The Bishops state the obvious and avoid unpleasant truths such as the imperative 
of self-denial to correct imbalances in our society and the planet, and the evil 
of corporate greed, abortion and euthanasia.
But it’s mainly by understating our urgent need for prayer, as given by Our 
Lady at Fatima, that the Bishops abrogate their role as prophets, called by God 
to proclaim the truth to their people. 
‘Nothing else will change the world’ but people who pray.
WESTERN SOCIETY HAS A DEATH WISH (Letter to Dom Post, July 28)
Another inference could be drawn from the ‘shocking’ decline in sperm 
counts in Western countries (July 27).  Blaming chemicals is simplistic, and the 
experts themselves suggest there must be more to this issue than meets the 
eye.
Decades of contraception and billions of abortions in the ‘developed’ 

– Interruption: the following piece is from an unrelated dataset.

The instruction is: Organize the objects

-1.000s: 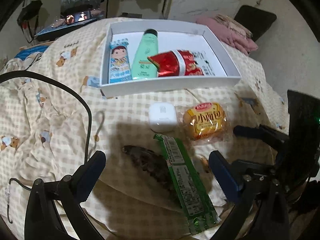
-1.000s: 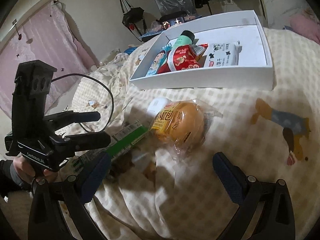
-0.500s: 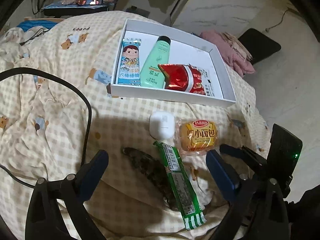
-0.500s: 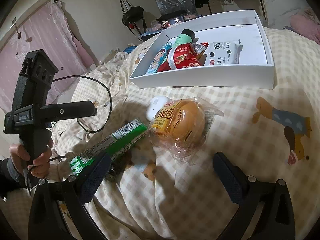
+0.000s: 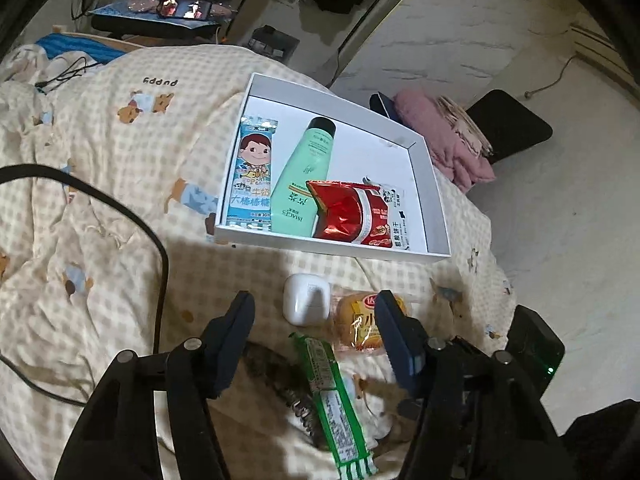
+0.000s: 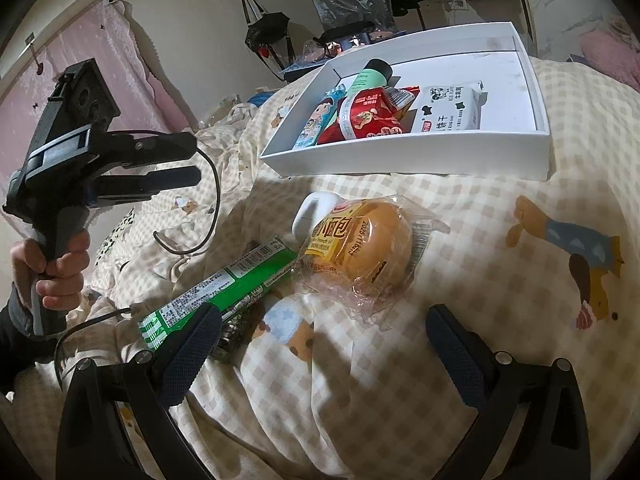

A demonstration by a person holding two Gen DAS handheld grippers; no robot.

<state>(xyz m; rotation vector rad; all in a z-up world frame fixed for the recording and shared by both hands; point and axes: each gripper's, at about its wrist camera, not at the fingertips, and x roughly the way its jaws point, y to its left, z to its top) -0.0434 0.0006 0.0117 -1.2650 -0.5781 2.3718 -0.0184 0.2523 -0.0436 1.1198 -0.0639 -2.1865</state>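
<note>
A white box [image 5: 256, 236] [image 6: 400, 162] on the checked bedspread holds a blue candy pack [image 5: 252, 176], a green bottle [image 5: 304, 184], a red snack bag [image 5: 352, 216] and a white biscuit pack [image 6: 448, 114]. In front of it lie a white earbud case [image 5: 306, 298], a wrapped yellow bun [image 5: 360, 326] [image 6: 360, 246], a long green packet [image 5: 334, 400] [image 6: 220, 284] and a dark patterned object [image 5: 280, 380]. My left gripper [image 5: 314, 336] is open and empty above the case and packet. My right gripper [image 6: 320, 344] is open and empty just before the bun.
A black cable [image 5: 120, 216] loops across the bedspread at the left. Pink cloth [image 5: 444, 140] and a black pad [image 5: 508, 124] lie on the floor beyond the bed's right edge. Cluttered dark items [image 5: 160, 12] stand behind the bed.
The left gripper has risen and tilted so the box sits lower in its view, and its fingers have narrowed. The right gripper has barely moved.
</note>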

world, while directly affecting only women and children, would suggest Western 
society has a death wish and falling sperm counts and population 
replacement indicate that wish is being fulfilled. 

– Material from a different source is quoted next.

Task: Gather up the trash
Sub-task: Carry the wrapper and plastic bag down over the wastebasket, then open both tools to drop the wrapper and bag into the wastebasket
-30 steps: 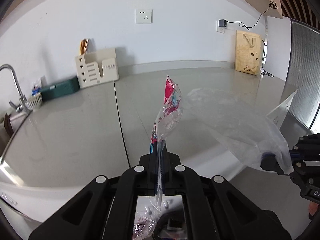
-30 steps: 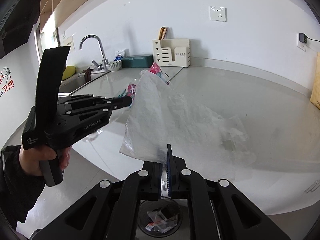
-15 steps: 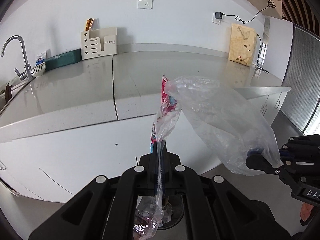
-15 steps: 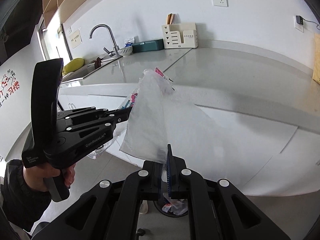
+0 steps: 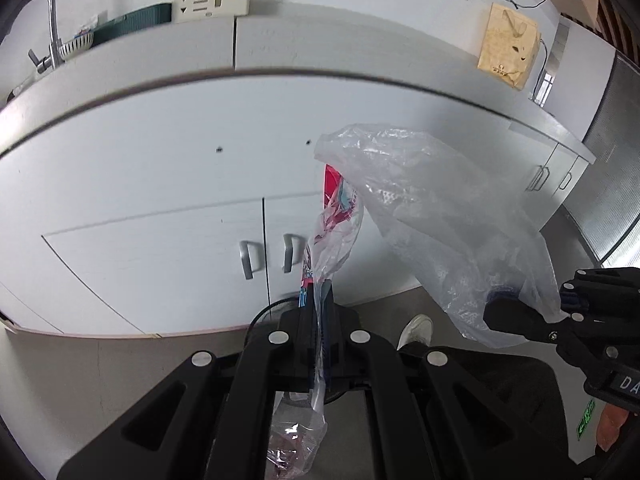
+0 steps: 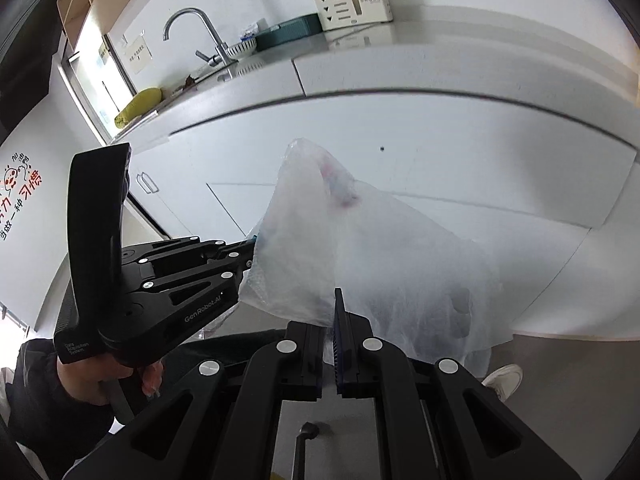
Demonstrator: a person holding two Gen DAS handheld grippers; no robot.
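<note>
While the left gripper [image 5: 318, 312] has its jaws clamped on a crumpled clear wrapper with red and blue print [image 5: 334, 216], that wrapper stands up from between the jaws and also trails down behind them, seemingly pinched mid-length so it cannot slip free; just right of it, a large clear plastic bag [image 5: 436, 216] billows between the two tools, its far corner caught in the closed jaws of the right gripper [image 6: 334, 320], whose serrated blue pad bites the film; holding each piece separately probably keeps both under control on the way to a bin. Ahead of both jaws are the white cabinet doors [image 5: 168, 248] under the table [image 5: 320, 52]; below the left jaws only a dark curved rim [image 5: 264, 312] shows, perhaps a bin, though most of it is hidden by the gripper body. What the bag holds is hard to tell through its cloudy film; a person's hand [image 6: 120, 376] on the left tool is partly cut off.
</note>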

We’ve abused the planet, so now the planet is abusing us.We’ve abused our 
bodies and their reproductive capacity, so now our bodies are abusing us 
too.
NO MEA CULPA FOR METIRIA (Letter to DomPost, July 26)
Green’s co-leader Meteria Turei made a confession, yes, but hardly a ‘mea 
culpa’ as Jane Bowron puts it (Try tax cuts for the childless, July 
25). 
A mea culpa by definition admits fault, and Turei has done no such thing. 
On the contrary, she maintains that lying with the intention of defrauding the 
taxpayer was “the right decision”. 
And to point that out is not to cast stones as Edith Campbell (Letters, 
same date) maintains. Voters in a democracy have a duty to protect that 
privilege by scrutinising candidates for election to Parliament. It would be 
ridiculous to vote for a law-maker who says breaking the law is okay.
THE BEAUTY ABOUT CHURCHES (Letter published in DomPost with photograph, July 15
“The beauty  is you can come in and just sit your your work clothes”, says 
Justine Hamill about meditation classes in her Wellington yoga studio.
Let’s not forget that there are many other places in Wellington and 
everywhere else where you can come in and just sit in your work clothes. They’re 
called churches and they’re purpose-built for meditation.
And the beauty about churches is you don’t have to pay.